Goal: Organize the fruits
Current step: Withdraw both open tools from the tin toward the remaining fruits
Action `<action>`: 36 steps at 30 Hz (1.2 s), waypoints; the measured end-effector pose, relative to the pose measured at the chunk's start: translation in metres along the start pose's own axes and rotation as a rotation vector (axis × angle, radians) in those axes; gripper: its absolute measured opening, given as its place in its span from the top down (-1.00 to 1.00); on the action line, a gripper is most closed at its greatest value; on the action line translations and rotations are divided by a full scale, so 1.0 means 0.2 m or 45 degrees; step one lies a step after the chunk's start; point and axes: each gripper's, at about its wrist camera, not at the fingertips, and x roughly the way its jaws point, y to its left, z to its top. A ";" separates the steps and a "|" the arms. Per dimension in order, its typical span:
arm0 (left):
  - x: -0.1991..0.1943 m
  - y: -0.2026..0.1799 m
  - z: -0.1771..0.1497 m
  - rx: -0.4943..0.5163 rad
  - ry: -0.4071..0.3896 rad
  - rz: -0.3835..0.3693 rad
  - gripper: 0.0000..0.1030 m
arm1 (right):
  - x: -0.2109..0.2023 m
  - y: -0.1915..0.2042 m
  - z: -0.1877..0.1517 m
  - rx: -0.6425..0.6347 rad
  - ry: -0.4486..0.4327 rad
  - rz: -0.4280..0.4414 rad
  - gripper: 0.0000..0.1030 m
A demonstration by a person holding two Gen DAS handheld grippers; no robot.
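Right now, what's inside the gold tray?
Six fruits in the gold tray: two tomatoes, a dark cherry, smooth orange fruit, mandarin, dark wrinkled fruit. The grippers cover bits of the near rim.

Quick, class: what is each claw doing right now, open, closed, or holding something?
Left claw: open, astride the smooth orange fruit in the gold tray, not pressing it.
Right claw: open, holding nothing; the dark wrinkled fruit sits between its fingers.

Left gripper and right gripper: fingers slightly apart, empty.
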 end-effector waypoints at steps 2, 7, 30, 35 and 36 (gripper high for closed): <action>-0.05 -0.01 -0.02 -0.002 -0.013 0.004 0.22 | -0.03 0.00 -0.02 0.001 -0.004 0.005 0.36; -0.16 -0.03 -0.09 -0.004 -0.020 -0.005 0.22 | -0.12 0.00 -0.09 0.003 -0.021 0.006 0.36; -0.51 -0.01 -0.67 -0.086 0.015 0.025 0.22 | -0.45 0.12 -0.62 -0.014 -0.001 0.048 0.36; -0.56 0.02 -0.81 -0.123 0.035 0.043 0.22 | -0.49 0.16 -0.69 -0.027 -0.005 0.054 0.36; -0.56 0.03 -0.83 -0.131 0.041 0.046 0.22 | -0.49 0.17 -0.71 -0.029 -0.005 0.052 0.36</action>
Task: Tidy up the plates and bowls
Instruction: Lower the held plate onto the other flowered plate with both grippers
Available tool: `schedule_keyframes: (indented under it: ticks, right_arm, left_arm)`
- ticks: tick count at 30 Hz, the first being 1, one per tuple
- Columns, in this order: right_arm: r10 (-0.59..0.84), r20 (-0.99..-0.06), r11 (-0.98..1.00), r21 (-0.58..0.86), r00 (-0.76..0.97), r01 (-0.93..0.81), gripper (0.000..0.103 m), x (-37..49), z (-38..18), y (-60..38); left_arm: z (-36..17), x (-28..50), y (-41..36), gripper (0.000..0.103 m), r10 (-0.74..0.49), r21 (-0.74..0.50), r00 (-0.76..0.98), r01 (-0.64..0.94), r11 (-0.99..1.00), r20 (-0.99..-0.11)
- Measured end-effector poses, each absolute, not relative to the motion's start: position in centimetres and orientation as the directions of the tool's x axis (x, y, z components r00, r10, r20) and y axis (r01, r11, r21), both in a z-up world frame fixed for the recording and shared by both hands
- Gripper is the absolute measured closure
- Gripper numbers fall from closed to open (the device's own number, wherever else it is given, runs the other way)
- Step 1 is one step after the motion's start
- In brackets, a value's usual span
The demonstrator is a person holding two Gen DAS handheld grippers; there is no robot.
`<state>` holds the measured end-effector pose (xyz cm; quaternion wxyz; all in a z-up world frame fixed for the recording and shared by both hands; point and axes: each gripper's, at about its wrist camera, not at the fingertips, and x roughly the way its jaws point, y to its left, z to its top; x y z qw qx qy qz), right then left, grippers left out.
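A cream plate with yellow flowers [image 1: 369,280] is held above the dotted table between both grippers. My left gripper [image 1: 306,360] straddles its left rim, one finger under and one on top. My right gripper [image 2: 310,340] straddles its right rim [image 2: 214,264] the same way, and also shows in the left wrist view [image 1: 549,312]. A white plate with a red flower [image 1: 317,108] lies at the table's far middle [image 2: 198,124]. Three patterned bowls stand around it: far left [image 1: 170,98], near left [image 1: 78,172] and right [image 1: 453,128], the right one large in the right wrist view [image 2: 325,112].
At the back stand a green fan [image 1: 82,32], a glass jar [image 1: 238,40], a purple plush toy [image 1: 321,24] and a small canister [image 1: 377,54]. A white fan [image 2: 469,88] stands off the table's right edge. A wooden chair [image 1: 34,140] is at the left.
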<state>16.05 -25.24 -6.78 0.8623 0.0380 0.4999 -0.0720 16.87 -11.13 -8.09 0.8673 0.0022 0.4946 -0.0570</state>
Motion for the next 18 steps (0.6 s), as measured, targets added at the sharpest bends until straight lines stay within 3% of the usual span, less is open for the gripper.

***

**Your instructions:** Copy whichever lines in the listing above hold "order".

**Answer section:**
Action `<action>`: 36 steps at 30 Hz (1.2 s), waypoints; the measured end-effector pose, relative to the pose measured at the chunk's start: translation in metres along the start pose's own axes and rotation as a rotation vector (axis × angle, radians) in those axes; gripper: its absolute measured opening, given as its place in its span from the top down (-1.00 to 1.00); on the action line, a gripper is most closed at its greatest value; on the action line translations and rotations are divided by a full scale, so 1.0 means 0.2 m or 45 degrees; step one lies a step after the chunk's start; point and axes: each gripper's, at about its wrist camera, not at the fingertips, and x roughly the way its jaws point, y to its left, z to its top. A ";" separates the steps and a "|" the arms. Per dimension in order, its typical span:
- Columns, in this order: right_arm: r10 (-0.59..0.84), r20 (-0.99..-0.06), r11 (-0.98..1.00), r21 (-0.58..0.86), r00 (-0.76..0.97), r01 (-0.93..0.81), gripper (0.000..0.103 m), x (-37..49), z (-38..18), y (-60..38); left_arm: z (-36..17), x (-28..50), y (-41..36), gripper (0.000..0.103 m), r10 (-0.74..0.49), r21 (-0.74..0.50), r00 (-0.76..0.98), r01 (-0.64..0.94), r11 (-0.99..1.00), r20 (-0.99..-0.11)

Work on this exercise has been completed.